→ **Supplied material**

==============================

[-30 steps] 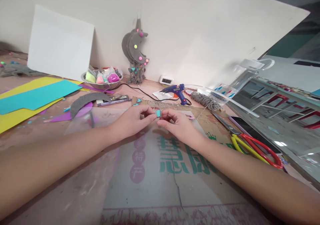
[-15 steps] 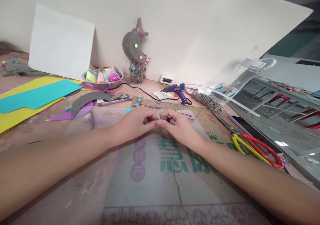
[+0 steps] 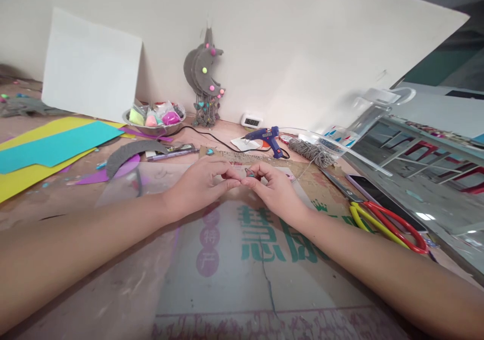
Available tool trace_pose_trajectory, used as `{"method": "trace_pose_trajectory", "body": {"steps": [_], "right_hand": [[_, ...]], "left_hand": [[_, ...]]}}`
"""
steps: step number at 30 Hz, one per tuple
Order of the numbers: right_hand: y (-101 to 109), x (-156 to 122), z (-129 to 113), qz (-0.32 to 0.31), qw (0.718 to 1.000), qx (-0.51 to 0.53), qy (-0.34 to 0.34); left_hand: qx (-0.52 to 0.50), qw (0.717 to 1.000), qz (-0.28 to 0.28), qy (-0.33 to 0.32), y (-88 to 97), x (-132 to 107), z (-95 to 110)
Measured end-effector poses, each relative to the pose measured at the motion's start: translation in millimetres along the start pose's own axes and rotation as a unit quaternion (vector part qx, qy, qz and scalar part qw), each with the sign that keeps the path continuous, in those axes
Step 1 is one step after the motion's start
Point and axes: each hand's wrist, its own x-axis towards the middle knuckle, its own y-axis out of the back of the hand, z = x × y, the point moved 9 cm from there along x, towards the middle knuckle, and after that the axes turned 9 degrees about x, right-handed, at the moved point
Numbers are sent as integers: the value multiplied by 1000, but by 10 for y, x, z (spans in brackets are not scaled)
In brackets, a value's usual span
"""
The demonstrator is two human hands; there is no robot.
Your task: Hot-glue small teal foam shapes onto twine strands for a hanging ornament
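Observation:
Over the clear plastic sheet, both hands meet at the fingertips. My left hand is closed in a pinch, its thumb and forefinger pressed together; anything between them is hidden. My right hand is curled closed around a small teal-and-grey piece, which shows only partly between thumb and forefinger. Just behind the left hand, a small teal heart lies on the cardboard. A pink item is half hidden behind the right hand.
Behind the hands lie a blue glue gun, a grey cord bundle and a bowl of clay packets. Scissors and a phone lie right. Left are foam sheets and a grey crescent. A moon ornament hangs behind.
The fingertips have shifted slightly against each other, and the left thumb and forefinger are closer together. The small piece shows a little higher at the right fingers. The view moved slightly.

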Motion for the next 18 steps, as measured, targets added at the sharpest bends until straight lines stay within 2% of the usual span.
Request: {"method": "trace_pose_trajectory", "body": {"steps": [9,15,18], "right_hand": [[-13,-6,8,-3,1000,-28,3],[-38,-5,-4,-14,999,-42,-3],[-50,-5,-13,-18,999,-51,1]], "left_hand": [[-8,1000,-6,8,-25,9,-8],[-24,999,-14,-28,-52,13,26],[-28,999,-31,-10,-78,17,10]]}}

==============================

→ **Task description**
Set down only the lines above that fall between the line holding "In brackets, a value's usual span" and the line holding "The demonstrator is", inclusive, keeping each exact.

→ **Exercise response**
In brackets, a value's usual span
"""
The demonstrator is two human hands; there is no robot.

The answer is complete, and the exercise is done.